The versus battle evokes Puyo Puyo wonderfully as popping germs causes new piles to form on the opponents’ side, and the brightly colored blobs definitely evoke that classic series. Of course,the execution is handled differently because you’re shooting pieces and hoping they hit instead of aiming them precisely for a certain area. You don’t have as much room to work with as far as aiming goes, which is a blessing in a sense since it’s easier to tell where you’re aiming in a smaller playing area, but harder since it’s more cramped and a mistake means you’re adding a new pile to it instead of taking one down. If you do that too many times, you’ll find that your enemy is able to block a planned move that might’ve saved you, and wind up leaving you stuck waiting for the end to come. Thanks to the game’s Youtube uploading feature, you can boast about victories or great performances as a whole pretty much instantly – and as the videos in this review show, the video quality for them is fantastic.
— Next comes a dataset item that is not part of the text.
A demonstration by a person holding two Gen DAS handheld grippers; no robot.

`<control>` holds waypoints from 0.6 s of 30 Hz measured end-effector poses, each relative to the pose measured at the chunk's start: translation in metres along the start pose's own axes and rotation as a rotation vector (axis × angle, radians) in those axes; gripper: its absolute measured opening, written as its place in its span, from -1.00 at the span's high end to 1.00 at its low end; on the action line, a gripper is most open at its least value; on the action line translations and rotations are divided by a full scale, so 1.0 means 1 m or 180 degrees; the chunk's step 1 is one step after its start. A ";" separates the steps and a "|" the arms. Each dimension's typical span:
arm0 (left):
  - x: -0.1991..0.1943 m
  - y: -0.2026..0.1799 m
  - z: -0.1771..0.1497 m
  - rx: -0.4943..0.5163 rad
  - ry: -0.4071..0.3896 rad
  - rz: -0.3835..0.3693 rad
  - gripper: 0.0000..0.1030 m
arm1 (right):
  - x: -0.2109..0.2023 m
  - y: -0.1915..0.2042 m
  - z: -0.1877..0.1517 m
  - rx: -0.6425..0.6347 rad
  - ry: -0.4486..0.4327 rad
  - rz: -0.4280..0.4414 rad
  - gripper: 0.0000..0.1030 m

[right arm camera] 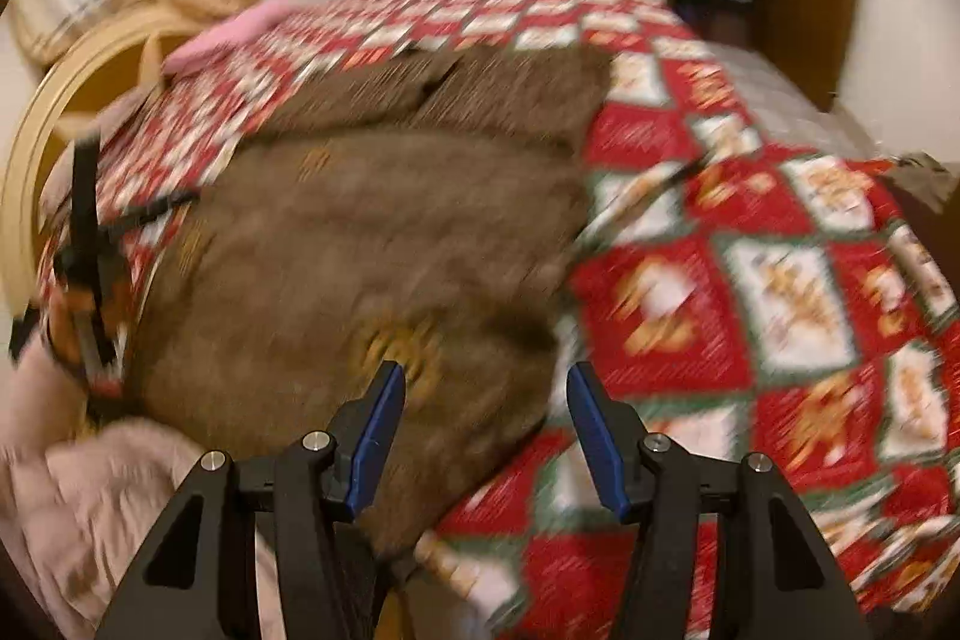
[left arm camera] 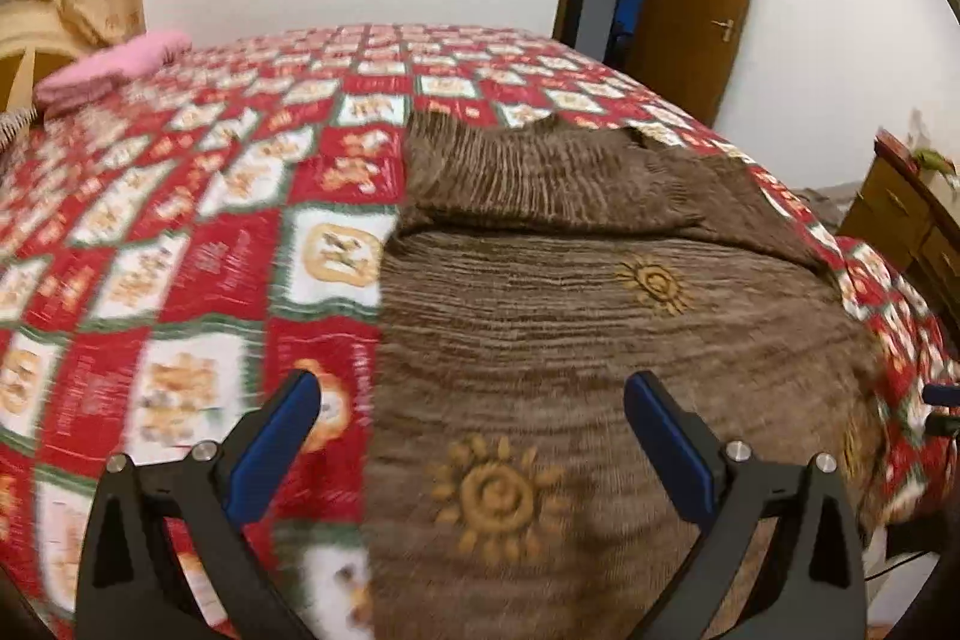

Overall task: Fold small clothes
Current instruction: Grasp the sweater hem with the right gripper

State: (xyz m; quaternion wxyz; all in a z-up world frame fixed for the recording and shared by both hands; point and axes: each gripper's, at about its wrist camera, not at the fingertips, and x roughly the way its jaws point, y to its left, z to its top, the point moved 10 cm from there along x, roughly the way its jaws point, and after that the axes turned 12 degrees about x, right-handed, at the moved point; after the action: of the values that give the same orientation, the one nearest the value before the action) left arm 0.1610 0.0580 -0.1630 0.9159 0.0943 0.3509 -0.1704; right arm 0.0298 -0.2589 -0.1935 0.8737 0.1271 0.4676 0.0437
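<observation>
A brown knitted sweater (left arm camera: 570, 316) with yellow sun motifs lies flat on the red, white and green patterned bedspread (left arm camera: 180, 232), its sleeves folded across its far end. My left gripper (left arm camera: 471, 403) is open and empty, low over the sweater's near left edge. The sweater also shows, blurred, in the right wrist view (right arm camera: 360, 232). My right gripper (right arm camera: 486, 388) is open and empty over the sweater's near right corner. The left gripper (right arm camera: 90, 268) appears at the far left of the right wrist view.
A pink folded cloth (left arm camera: 114, 67) lies at the bed's far left by a cream headboard (right arm camera: 36, 148). A brown door (left arm camera: 690, 10) stands open behind the bed. A wooden drawer unit (left arm camera: 900, 220) stands right of the bed. Pale pink fabric (right arm camera: 90, 496) lies at the lower left.
</observation>
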 end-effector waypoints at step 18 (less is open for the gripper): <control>-0.084 0.027 -0.057 0.0281 -0.0040 0.0063 -1.00 | 0.062 0.032 -0.082 0.0166 0.0559 -0.0271 -0.11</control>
State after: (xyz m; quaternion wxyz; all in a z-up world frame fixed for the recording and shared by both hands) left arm 0.0781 0.1200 -0.1471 0.9148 0.1370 0.3362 -0.1772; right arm -0.0015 -0.2010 -0.2786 0.8267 0.1254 0.5484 0.0054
As much as I love the other modes, my favorite one is the endless Arcade mode. With a variety of difficulties available (unlocked by playing through the story mode), you can test yourself against an always-increasing stream of illness. The most addictive thing about this mode is that it’s always different – you never know how it’s going to begin. It will always start off towards the bottom of the screen, but you never know just what color of germs you’ll have to contend with at the onset, how big they’ll be, or which colored antibody you’ll start with. It makes every play session interesting, and when you’re playing it, you start making little goals for yourself. First, it’s to get a certain score, then you’ll try to last a certain amount of time, but then you get into the game and you stop caring about that while it’s going on, so you just try to keep the pile down, and then feel a huge sense of relief when you get all of the screen clear and realize that it’s merely a break and more pieces are going to rear their ugly, smiling faces fairly soon. This mode is even more of a time sink than the puzzle mode, and easily my favorite part of the game.
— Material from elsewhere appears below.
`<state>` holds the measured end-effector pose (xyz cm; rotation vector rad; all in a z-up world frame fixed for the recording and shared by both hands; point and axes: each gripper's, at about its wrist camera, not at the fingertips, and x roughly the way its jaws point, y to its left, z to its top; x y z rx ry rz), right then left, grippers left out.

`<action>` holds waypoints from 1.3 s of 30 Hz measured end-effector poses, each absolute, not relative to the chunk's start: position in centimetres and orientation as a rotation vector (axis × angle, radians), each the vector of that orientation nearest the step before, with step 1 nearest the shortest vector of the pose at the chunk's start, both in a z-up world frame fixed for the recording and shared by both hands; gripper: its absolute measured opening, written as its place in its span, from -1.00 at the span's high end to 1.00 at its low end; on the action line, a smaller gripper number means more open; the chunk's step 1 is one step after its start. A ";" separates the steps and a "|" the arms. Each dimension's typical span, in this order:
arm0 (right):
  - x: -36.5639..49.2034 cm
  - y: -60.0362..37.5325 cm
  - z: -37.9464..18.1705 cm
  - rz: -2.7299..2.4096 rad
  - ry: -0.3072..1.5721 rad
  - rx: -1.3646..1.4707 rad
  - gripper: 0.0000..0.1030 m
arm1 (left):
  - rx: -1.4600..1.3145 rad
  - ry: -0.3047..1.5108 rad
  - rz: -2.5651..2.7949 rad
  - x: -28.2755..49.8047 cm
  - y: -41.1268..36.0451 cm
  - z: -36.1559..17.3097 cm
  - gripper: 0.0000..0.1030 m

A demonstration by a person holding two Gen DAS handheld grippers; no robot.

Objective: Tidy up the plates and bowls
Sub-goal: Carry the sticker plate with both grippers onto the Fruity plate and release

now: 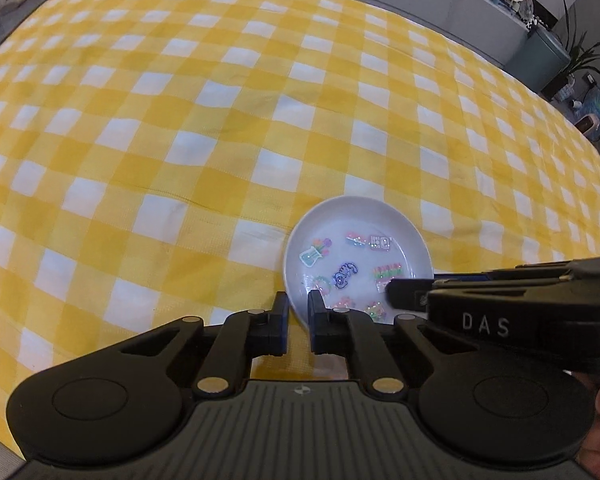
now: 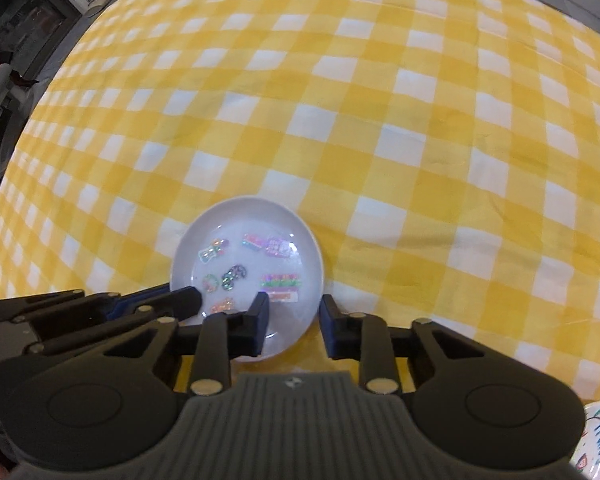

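While the yellow-and-white checked tablecloth (image 1: pixel 180 120) fills most of both wrist views, the only dish in full sight is a small round white ceramic plate with colourful cartoon stickers on its floor (image 1: pixel 358 256), lying flat on the cloth near the front edge of the table. At the plate's left side, the left gripper (image 1: pixel 298 322) has its two black fingers on either side of the near-left rim, one finger outside the plate and the other over its inside; the gap between them is narrow, but whether the pads actually press the rim cannot be told. Further right, the right gripper (image 2: pixel 294 326) has its fingers set wider apart and straddles the plate's near-right rim, its left finger (image 2: pixel 256 320) over the plate's floor and its right finger (image 2: pixel 332 328) just outside the rim on the cloth, with clear space between pad and rim. Each gripper shows in the other's camera, reaching in over the plate from the side. At the far right, in the bottom corner of the right wrist view, part of a white dish with green "Fruity" lettering (image 2: pixel 598 440) sits well apart from the plate.
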<state>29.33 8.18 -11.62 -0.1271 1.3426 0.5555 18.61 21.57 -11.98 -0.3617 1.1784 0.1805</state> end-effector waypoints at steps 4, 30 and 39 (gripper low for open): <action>29.5 7.4 -11.5 0.531 1.315 -0.114 0.92 | -0.374 1.166 0.196 18.6 21.8 -11.9 0.83; 20.1 -22.1 -5.1 0.338 1.056 0.421 0.99 | -0.181 1.082 -0.313 18.1 1.6 -6.2 0.86; 19.5 -24.9 -11.1 0.317 1.161 0.583 0.98 | -0.088 1.225 -0.307 19.3 -1.5 -10.0 0.85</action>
On the AV side of things, Germinator does a lot of things right. The graphics are very bright and the germs have a lot of expressions when they expand and then finally explode — adding a lot of personality to things that otherwise wouldn’t have it. Everything has a crisp look to it and when you think of what a modern-day puzzle game would be like on an HD system, this is what it should be. The music is good, but nothing memorable. It’s intense, but unlike Columns and Tetris, you won’t be humming it after a long play session. The popping sound effects are excellent, and it’s impossible to not love the little screams of terror from the germs as you blow them up.

Germinator 06

Closing Comments:

Germinator doesn’t do a lot new, but everything it does is done really well. It uses the basic framework of a Bust-A-Move game and tweaks it to craft the most addictive puzzle game I’ve played this generation. It even takes the star rating grades from Angry Birds (and every puzzle game of the past few years) and adds to them with YouTube uploading to allow you to not just top your best performances, but show them to the world. Its bright and colorful graphics are always a joy to look at, and while the music isn’t going to stick with you after playing, it does make you more excited while you’re doing so. It’s the most addicting puzzle experience yet on the PS3 and a must-buy for anyone who loves the genre.